◆ PROBLEM STATEMENT
Within the data that follows, how many lines contain the word "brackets"? Reply with only the number.

◆ SOURCE DATA
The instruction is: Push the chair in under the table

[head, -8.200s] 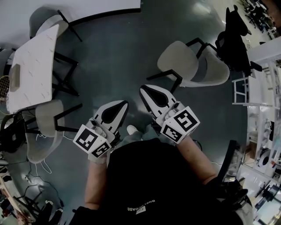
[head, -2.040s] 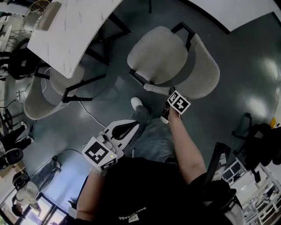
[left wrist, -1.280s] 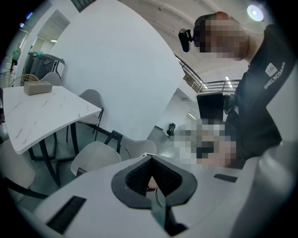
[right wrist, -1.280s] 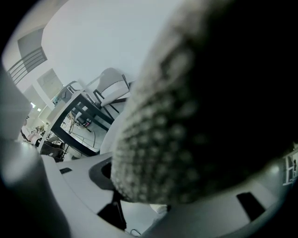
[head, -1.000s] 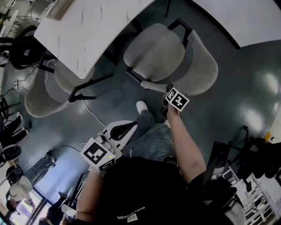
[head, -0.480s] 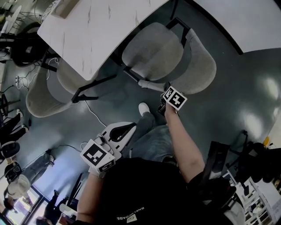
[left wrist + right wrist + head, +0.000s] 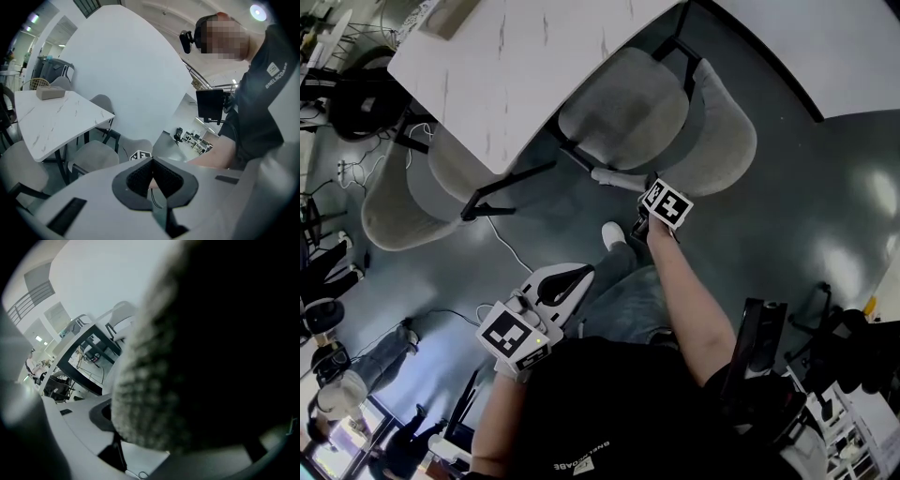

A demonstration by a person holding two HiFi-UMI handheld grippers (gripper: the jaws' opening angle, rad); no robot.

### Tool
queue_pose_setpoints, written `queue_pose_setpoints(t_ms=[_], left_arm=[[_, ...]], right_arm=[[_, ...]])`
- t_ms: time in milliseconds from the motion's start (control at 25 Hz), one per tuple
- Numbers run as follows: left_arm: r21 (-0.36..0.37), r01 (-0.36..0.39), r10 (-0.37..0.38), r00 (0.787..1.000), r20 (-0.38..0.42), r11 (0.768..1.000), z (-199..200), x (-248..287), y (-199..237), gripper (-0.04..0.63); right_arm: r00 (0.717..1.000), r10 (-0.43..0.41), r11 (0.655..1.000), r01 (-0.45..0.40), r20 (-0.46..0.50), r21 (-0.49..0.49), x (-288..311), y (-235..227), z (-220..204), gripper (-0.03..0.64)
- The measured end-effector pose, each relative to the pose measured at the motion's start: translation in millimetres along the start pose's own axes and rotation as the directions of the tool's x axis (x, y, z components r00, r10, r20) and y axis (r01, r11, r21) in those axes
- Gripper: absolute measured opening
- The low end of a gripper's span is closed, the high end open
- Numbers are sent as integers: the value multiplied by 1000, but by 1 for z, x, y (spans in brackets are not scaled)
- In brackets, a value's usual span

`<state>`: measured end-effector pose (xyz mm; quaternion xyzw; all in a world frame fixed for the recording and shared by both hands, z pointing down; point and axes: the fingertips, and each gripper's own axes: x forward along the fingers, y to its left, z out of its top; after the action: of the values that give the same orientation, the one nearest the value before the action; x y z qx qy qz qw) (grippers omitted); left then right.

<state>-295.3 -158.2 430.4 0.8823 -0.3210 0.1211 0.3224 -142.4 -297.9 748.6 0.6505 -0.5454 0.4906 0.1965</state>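
The grey upholstered chair [image 7: 628, 108] stands at the corner of the white marble table [image 7: 525, 47], its seat partly beneath the tabletop and its backrest [image 7: 727, 141] towards me. My right gripper [image 7: 609, 176] reaches to the backrest's near edge and is shut on it. In the right gripper view the chair's fabric [image 7: 187, 357] fills most of the picture and hides the jaw tips. My left gripper [image 7: 579, 272] hangs low by my left side, shut and holding nothing. In the left gripper view its pads [image 7: 152, 176] meet, with the table [image 7: 51, 117] and chair seat [image 7: 93, 157] beyond.
A second grey chair [image 7: 403, 197] sits at the table's left side. A white cable [image 7: 502, 248] runs over the dark floor near my shoe [image 7: 614, 234]. A flat brown box [image 7: 450, 14] lies on the table. Black furniture [image 7: 759, 347] stands at lower right.
The chair has slid towards the table with my right gripper on its backrest, and its seat now lies further under the tabletop. The left gripper stayed low.
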Motion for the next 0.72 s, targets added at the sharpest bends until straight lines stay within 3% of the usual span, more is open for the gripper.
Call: queue_pose_setpoints(t_ms=[720], left_arm=[[-9, -18, 18, 1000, 17, 1000, -3, -12, 7, -5]], right_arm=[[1000, -17, 1000, 17, -12, 2, 11, 11, 10, 275]])
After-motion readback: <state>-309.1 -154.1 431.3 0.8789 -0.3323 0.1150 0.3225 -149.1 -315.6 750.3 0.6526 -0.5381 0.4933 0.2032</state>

◆ FINAL ANSWER
2